Competition and Ratings

        We operate in a highly competitive industry. Most of our competitors are substantially larger and enjoy substantially greater financial resources, higher ratings by rating agencies, broader and more diversified product lines and more widespread agency relationships. Our annuity products compete with equity-index, fixed rate and variable annuities sold by other insurance companies and also with mutual fund products, traditional bank investments and other investment and retirement funding alternatives offered by asset managers, banks, and broker-dealers. Our insurance products compete with other insurance companies, financial intermediaries and other institutions based on a number of features, including crediting rates, policy terms and conditions, service provided to distribution channels and policyholders, ratings by rating agencies, reputation and broker compensation.

        The sales agents for our products use the ratings assigned to an insurer by independent rating agencies as one factor in determining which insurer's annuity to market. In recent years, the market for annuities has been dominated by those insurers with the highest ratings. American Equity Life has received a financial strength rating of "A- (Excellent)" from A. M. Best Company and "A-" from Standard & Poor's.

        Financial strength ratings generally involve quantitative and qualitative evaluations of a company's financial condition and operating performance. Generally, rating agencies base their ratings upon information furnished to them by the insurer and upon their own investigations, studies and assumptions. Ratings are based upon factors of concern to policyholders, agents and intermediaries and are not directed toward the protection of investors and are not recommendations to buy, sell or hold securities.

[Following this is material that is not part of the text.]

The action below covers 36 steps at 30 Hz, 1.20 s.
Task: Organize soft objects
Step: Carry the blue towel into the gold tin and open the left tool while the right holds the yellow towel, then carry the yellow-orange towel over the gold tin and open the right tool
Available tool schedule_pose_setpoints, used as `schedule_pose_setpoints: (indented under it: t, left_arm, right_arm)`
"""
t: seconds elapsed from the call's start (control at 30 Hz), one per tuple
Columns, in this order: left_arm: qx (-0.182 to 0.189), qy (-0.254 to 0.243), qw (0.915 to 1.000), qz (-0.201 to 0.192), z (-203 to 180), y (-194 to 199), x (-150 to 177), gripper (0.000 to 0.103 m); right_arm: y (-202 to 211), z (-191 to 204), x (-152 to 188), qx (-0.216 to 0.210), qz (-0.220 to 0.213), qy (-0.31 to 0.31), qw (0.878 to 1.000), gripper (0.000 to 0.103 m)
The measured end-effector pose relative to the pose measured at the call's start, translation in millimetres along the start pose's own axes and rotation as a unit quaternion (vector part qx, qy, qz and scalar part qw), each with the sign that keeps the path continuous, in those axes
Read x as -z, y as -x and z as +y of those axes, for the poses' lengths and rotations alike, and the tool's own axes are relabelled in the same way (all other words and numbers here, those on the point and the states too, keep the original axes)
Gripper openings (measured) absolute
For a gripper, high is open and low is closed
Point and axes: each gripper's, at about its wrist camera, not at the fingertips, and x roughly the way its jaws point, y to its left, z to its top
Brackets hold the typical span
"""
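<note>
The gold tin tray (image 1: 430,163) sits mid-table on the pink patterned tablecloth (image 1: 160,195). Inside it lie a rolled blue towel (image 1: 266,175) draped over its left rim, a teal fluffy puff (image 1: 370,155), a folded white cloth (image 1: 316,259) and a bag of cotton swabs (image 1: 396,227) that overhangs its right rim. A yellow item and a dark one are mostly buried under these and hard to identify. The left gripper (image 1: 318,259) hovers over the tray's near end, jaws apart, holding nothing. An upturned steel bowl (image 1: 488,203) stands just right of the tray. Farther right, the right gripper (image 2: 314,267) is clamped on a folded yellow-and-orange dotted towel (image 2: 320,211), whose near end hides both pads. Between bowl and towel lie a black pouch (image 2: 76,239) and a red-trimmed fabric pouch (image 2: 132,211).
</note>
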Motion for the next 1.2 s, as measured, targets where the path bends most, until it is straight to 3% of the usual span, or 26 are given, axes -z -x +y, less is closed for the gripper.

        A. M. Best ratings currently range from A++ (Superior) to F (In Liquidation), and include 16 separate ratings categories. Within these categories, A++ (Superior) and A+ (Superior) are the highest, followed by A (Excellent) and A- (Excellent). Publications of A. M. Best indicate that the A and A-ratings are assigned to those companies that, in A. M. Best's opinion, have demonstrated excellent overall performance when compared to the standards established by A. M. Best and have demonstrated a strong ability to meet their obligations to policyholders over a long period of time.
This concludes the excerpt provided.